THE TASK. Every line below that has the string "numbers" needs to be copied.

- - - - -

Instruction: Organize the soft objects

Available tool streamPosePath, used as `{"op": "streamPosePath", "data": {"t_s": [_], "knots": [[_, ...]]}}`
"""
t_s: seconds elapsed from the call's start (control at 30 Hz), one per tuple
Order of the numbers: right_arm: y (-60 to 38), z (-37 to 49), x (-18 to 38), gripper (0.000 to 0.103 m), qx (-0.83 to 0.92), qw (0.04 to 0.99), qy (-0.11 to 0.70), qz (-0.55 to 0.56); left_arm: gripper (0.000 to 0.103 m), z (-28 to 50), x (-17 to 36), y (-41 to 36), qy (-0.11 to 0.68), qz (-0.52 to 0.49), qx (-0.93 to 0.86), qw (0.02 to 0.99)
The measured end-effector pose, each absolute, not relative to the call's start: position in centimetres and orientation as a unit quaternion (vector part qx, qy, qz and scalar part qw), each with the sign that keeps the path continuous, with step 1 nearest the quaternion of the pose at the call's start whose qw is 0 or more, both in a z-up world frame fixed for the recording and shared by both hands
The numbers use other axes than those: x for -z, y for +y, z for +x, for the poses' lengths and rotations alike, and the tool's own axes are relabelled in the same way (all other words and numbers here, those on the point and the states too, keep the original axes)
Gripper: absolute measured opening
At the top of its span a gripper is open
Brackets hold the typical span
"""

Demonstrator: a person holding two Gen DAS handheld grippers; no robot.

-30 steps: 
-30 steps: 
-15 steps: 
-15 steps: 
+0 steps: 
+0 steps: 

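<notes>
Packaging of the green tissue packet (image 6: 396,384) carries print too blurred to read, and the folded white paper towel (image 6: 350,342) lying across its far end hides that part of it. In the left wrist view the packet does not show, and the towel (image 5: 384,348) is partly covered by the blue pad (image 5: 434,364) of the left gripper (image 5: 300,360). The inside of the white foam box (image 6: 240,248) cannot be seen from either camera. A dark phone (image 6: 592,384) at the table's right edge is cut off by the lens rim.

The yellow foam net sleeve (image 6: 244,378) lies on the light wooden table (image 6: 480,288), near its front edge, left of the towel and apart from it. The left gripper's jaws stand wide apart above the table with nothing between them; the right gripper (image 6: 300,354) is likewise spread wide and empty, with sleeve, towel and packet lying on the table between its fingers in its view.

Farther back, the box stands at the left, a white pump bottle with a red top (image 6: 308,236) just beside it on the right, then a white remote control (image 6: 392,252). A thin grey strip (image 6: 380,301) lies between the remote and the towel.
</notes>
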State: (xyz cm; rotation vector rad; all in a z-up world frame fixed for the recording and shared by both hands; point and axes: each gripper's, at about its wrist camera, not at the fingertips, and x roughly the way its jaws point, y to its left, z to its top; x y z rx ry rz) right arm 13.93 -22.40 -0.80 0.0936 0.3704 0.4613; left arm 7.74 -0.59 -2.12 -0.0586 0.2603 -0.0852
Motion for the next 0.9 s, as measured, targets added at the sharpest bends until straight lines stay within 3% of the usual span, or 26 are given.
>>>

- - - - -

TASK RESULT.
Order of the numbers: right_arm: y (-60 to 38), z (-37 to 49), x (-18 to 38), gripper (0.000 to 0.103 m), qx (-0.83 to 0.92), qw (0.04 to 0.99), qy (-0.11 to 0.70), qz (-0.55 to 0.56); left_arm: gripper (0.000 to 0.103 m), z (-28 to 50), x (-17 to 36), y (-41 to 36), qy (-0.11 to 0.68), qz (-0.52 to 0.49), qx (-0.93 to 0.86), qw (0.02 to 0.99)
The numbers use other axes than those: x for -z, y for +y, z for +x, for the poses' lengths and rotations alike, and the tool's own axes are relabelled in the same way (all other words and numbers here, those on the point and the states too, keep the original axes)

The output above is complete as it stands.